WORK TO COMPLETE:
Output the whole listing exactly, except for the pictures in it.

——

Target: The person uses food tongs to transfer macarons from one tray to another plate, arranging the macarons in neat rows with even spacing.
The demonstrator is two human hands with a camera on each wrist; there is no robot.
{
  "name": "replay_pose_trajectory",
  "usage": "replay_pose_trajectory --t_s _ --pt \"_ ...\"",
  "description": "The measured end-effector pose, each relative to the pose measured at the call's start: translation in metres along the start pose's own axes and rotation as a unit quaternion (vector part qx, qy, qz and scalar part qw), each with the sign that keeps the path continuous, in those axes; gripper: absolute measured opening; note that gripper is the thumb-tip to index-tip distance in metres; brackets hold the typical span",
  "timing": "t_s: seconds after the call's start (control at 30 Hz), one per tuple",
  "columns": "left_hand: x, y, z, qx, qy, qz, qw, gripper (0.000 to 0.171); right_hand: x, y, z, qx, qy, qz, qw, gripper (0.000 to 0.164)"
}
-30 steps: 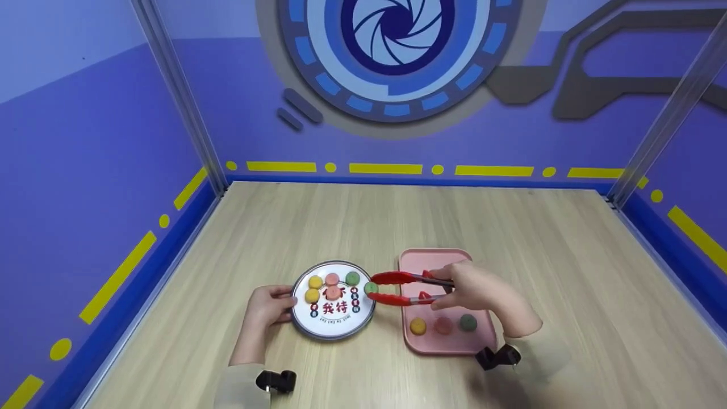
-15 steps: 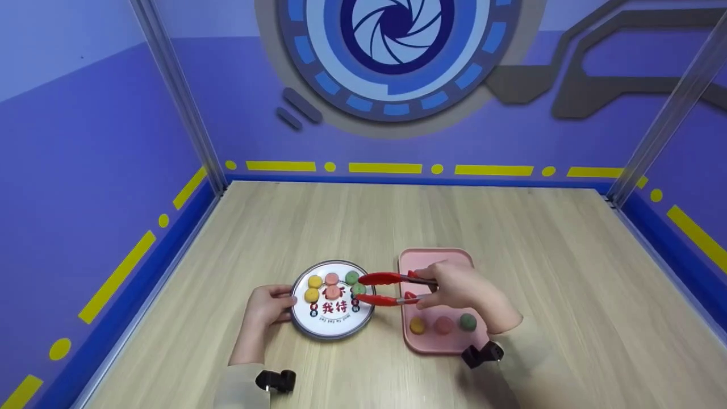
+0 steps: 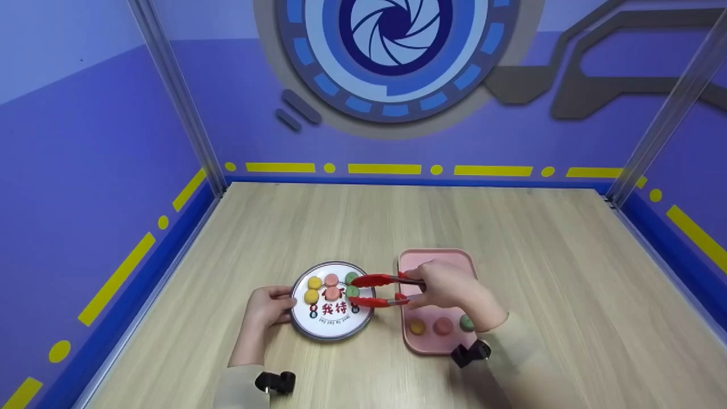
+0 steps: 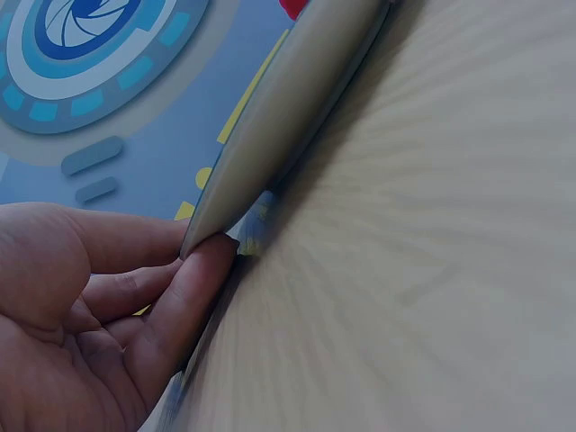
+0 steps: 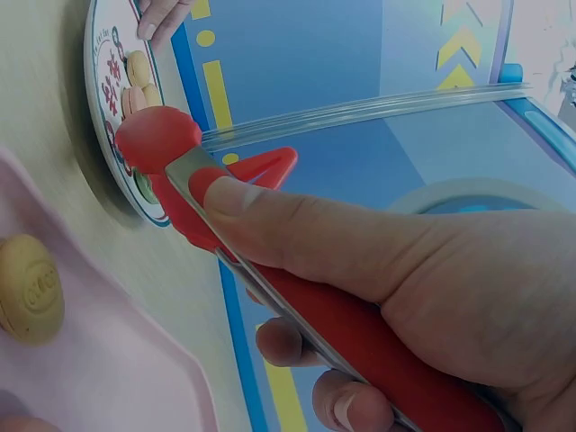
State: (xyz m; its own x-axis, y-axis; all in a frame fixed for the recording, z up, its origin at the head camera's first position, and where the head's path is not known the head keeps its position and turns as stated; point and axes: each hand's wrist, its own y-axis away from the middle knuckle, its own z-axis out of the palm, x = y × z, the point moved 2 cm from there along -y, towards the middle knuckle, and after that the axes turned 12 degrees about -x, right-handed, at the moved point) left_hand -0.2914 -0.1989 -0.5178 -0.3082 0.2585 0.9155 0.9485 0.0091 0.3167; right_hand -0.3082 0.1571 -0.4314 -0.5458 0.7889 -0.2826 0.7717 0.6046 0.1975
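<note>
My left hand point(image 3: 266, 309) pinches the left rim of a round white plate point(image 3: 330, 329) with red print; the left wrist view shows thumb and fingers at the plate's edge point(image 4: 261, 153). My right hand point(image 3: 454, 288) grips red-tipped tongs point(image 3: 376, 280), their metal arms also seen in the right wrist view. Over the plate's right side, the tong tips stand either side of a green macaron point(image 3: 352, 292). Another green macaron point(image 3: 351, 276) lies just behind it. Left of these are two pink macarons point(image 3: 331, 293) and two yellow macarons point(image 3: 311, 296), in rows.
Right of the plate, a pink rectangular tray point(image 3: 434, 257) lies partly under my right hand. Along its front sit a yellow macaron point(image 3: 417, 326), a pink macaron point(image 3: 443, 326) and a partly covered green macaron point(image 3: 467, 323). Blue-purple walls point(image 3: 227, 102) enclose the wooden table point(image 3: 318, 221).
My right hand and the tongs have moved left, bringing the green macaron from the plate's right rim inward to in front of the other green one. My left hand stays on the plate.
</note>
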Motion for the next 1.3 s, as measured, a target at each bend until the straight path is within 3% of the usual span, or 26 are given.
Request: replay_pose_trajectory --t_s 0.53,0.93,1.3 --pt "-0.0015 -0.0022 0.0002 0.009 -0.018 -0.016 0.9997 0.038 -0.0058 -0.0074 0.0004 -0.009 0.019 0.024 0.999 0.027" --pt "-0.0014 -0.0009 0.0004 0.002 0.002 -0.008 1.0000 0.038 -0.0045 -0.0079 0.0027 -0.012 0.015 0.034 0.999 0.031" --pt "-0.0017 -0.0008 0.0015 0.011 -0.003 -0.005 0.9999 0.038 -0.0005 -0.0032 0.0025 0.002 0.010 0.014 1.000 0.029"
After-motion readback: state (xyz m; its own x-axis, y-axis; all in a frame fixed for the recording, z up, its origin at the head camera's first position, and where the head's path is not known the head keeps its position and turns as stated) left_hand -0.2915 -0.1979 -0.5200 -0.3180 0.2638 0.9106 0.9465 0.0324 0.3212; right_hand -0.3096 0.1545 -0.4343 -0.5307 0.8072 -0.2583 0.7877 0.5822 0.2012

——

REPLY TO THE TASK:
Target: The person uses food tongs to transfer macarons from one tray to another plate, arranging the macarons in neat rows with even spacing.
The demonstrator is two human hands with a camera on each wrist; there is no robot.
{
  "name": "replay_pose_trajectory",
  "usage": "replay_pose_trajectory --t_s _ --pt \"_ ...\"",
  "description": "The measured end-effector pose, each relative to the pose measured at the call's start: translation in metres along the start pose's own axes and rotation as a unit quaternion (vector part qx, qy, qz and scalar part qw), each with the sign that keeps the path continuous, in those axes; gripper: absolute measured opening; note that gripper is the thumb-tip to index-tip distance in metres; brackets hold the typical span",
  "timing": "t_s: seconds after the call's start (control at 30 Hz), one per tuple",
  "columns": "left_hand: x, y, z, qx, qy, qz, qw, gripper (0.000 to 0.171); right_hand: x, y, z, qx, qy, qz, qw, gripper (0.000 to 0.164)"
}
-30 steps: 
-15 steps: 
+0 steps: 
+0 steps: 
+0 steps: 
State: (xyz m; its own x-axis, y-axis; all in a frame fixed for the recording, z up, its origin at the head camera's first position, and where the head's path is not known the head keeps its position and turns as stated; point and axes: each hand's wrist, its own y-axis away from the middle knuckle, its own z-axis out of the palm, x = y × z, the point moved 2 cm from there along -y, towards the middle knuckle, and after that the axes turned 12 degrees about -x, right-handed, at the moved point) left_hand -0.2914 -0.1989 -0.5178 -0.3082 0.2585 0.9155 0.9485 0.0091 0.3167; right_hand -0.3082 0.1571 -0.4314 -0.5458 0.7889 -0.2826 0.7717 0.6046 0.1975
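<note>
My left hand point(image 3: 266, 309) pinches the left rim of a round white plate point(image 3: 330, 329) with red print; the left wrist view shows thumb and fingers at the plate's edge point(image 4: 261, 153). My right hand point(image 3: 454, 288) grips red-tipped tongs point(image 3: 376, 280), their metal arms also seen in the right wrist view. Over the plate's right side, the tong tips stand either side of a green macaron point(image 3: 352, 292). Another green macaron point(image 3: 351, 276) lies just behind it. Left of these are two pink macarons point(image 3: 331, 293) and two yellow macarons point(image 3: 311, 296), in rows.
Right of the plate, a pink rectangular tray point(image 3: 434, 257) lies partly under my right hand. Along its front sit a yellow macaron point(image 3: 417, 326), a pink macaron point(image 3: 443, 326) and a partly covered green macaron point(image 3: 467, 323). Blue-purple walls point(image 3: 227, 102) enclose the wooden table point(image 3: 318, 221).
My right hand and the tongs have moved left, bringing the green macaron from the plate's right rim inward to in front of the other green one. My left hand stays on the plate.
</note>
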Motion for the next 1.3 s, as measured, a target at each bend until the straight path is within 3% of the usual span, or 26 are given.
Request: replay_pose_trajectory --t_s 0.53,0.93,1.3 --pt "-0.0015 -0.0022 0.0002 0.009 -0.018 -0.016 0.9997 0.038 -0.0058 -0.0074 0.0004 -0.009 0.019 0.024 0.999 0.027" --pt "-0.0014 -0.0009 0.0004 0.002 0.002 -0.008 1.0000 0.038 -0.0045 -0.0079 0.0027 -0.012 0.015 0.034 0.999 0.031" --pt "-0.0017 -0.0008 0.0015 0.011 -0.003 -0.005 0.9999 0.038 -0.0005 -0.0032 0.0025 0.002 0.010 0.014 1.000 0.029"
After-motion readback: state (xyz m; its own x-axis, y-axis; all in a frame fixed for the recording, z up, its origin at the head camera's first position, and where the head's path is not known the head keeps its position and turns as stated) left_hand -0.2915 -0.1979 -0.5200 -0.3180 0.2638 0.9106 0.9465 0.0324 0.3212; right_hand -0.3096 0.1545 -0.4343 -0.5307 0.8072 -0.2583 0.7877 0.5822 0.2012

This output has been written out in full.